Human Exceptionalism

Huxley was Right: A Whole New Meaning to the Term “Making Babies”

The hubris of the Brave New Worlders–and their folly–is on abundant display in this story about a future in which 100-year-old women will give birth. From the story:

Woman will soon be able to give birth at the age of 100 due to advances in fertility treatment, scientists have predicted.

Within three decades, women of any age–from children to pensioners–could successfully conceive as infertility is effectively eradicated, it is claimed. Experts say advances in germ cell technology in which skin cells are used to create sperm and eggs and then combined to make human embryos will soon allow women to start a family at any time in their lives.

This pathetic need to control everything–including the natural rhythms of human existence–is sad and doomed to failure. For 100-year-olds to give birth will require bodies like those of 30-40 year-olds–the old transhumanist pipe dream.

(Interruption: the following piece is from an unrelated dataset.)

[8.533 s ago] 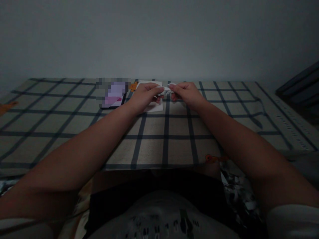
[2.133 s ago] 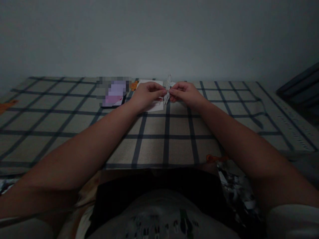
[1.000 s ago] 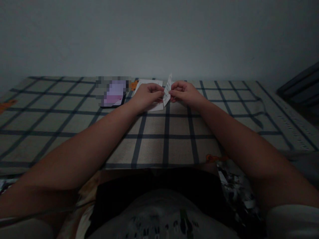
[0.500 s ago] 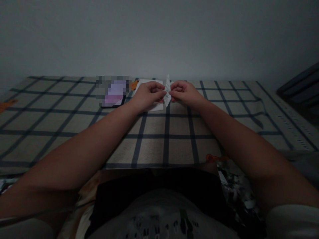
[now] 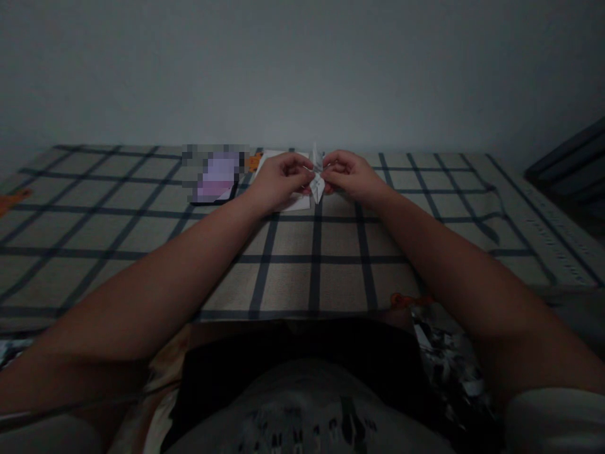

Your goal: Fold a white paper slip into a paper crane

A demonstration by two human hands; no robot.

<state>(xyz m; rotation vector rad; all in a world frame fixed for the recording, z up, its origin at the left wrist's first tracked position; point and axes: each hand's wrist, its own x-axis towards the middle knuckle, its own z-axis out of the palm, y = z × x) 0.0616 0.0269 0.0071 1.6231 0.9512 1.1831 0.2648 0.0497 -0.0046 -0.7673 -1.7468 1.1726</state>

And get how deeply the desire among brave new worlders for hyper mastery of all aspects of existence has advanced:

Biologist, Davor Solter, of the Institute of Biology in Singapore, said: “The goals will remain the same in that we’ll be trying to give children to those who can’t have them and remove children from those who don’t want them. I think IVF has gone about as far as it can…”

Other steps forward that are envisaged in the next 30 years include gestation taking place in an artificial womb, low-cost IVF treatment being made available at £50 a cycle and more controversially the creation of embryos for experiments.

In the coming years, scientists also believe that people will be freezing cells from an early age to avoid diseases as they get older. Mr Solter added: “Today you can’t experiment on human embryos because it’s considered morally repugnant–and they are difficult to get. If embryos could be grown in culture like any other cell line, this latter problem would disappear. It would mean you could introduce any kind of genetic modification. The cell lines could be used to correct a mutation or to engineer an improvement, and used to make a mutant embryo for research purposes. They would become objects and would be used as objects.

Now, read the first chapter of Brave New World, which I wish there was room to quote in full, that includes this exchange:

But one of the students was fool enough to ask where the advantage lay.

“My good boy!” The Director wheeled sharply round on him. “Can’t you see? Can’t you see?” He raised a hand; his expression was solemn. “Bokanovsky’s Process is one of the major instruments of social stability!”

Major instruments of social stability. Standard men and women; in uniform batches. The whole of a small factory staffed with the products of a single bokanovskified egg. “Ninety-six identical twins working ninety-six identical machines!” The voice was almost tremulous with enthusiasm. “You really know where you are. For the first time in history.” He quoted the planetary motto. “Community, Identity, Stability.” Grand words. “If we could bokanovskify indefinitely the whole problem would be solved.”

Solved by standard Gammas, unvarying Deltas, uniform Epsilons. Millions of identical twins. The principle of mass production at last applied to biology.

Huxley sure understood human nature. But we don’t have to passively allow our values to shift to the point that we view human life as mere potter’s clay. We have the power of choice. We have the power to say no to the attempt, that even when it failed, would cause tremendous moral damage.